One of the things I like about Gen LaGreca's novel Noble Vision is that while David faces terrible odds, there are people who line up on his side. Several people have to make a choice to do the ethical thing or to betray their values and some do the right thing. So David is not entirely alone. This is still the way things are in America. There are too few people who will consistently do the right thing, but there are enough that our heroes should not have to be entirely alone and unsupported. If you are one of the heroes, it is important that you recognize and give your support to others who are also. Please do not underestimate the importance of gestures such as a smile, a simple thank you, or a hug and a kiss. Your fellow heroes deserve to know that they have allies.

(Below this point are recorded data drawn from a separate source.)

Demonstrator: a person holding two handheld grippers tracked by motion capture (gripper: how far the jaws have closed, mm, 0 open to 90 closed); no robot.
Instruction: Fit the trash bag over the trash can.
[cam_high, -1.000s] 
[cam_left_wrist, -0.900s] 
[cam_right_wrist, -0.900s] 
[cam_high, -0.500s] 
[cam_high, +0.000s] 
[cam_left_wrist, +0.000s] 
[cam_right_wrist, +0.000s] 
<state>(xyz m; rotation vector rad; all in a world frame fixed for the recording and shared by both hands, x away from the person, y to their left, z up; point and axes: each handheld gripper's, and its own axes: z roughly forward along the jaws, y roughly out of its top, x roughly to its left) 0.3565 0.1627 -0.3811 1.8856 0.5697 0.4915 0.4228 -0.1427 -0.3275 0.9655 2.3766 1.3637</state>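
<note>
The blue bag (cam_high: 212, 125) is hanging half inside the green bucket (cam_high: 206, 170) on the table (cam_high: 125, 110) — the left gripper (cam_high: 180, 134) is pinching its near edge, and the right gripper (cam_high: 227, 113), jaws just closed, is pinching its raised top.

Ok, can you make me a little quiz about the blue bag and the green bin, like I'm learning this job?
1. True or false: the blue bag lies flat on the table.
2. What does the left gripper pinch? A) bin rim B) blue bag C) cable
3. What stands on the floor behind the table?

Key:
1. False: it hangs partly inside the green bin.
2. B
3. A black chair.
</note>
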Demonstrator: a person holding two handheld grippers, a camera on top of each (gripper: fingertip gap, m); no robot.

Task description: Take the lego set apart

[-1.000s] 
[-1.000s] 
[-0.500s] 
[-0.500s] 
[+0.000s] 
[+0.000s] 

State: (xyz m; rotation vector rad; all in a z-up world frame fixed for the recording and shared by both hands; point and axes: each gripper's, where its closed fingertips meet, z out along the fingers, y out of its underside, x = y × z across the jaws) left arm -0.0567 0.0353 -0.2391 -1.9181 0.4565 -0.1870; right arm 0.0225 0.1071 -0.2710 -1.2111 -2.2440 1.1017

Ladies, please do not underestimate how important it is for a man to feel your appreciation. With it, we are stronger, not to mention happier. For my part, I cannot tell you how often the smile of a woman has given me more energy and joy. Perhaps it is often the same for a woman when a man indicates his appreciation, though many a woman is so suspicious as to completely undermine a good man's effort to be supportive. A certain studied innocence may be a tool for a lot of good. It is a poor life that is filled with cynicism. To be happy and to live in a world in which happiness is the norm, we must banish such cynicism. You will have an easier time doing so after you have read Gen LaGreca's Noble Vision.

2 comments:

Joe said...

Sounds like a good read. I'll have to look it up on Amazon. Thanks.

Charles R. Anderson, Ph.D. said...

Hi Joe,

After you have read it, please come back here and make a comment about what you thought of Noble Vision. Or better yet, comment on it on your own blog. This is a book which I believe greatly deserves our support.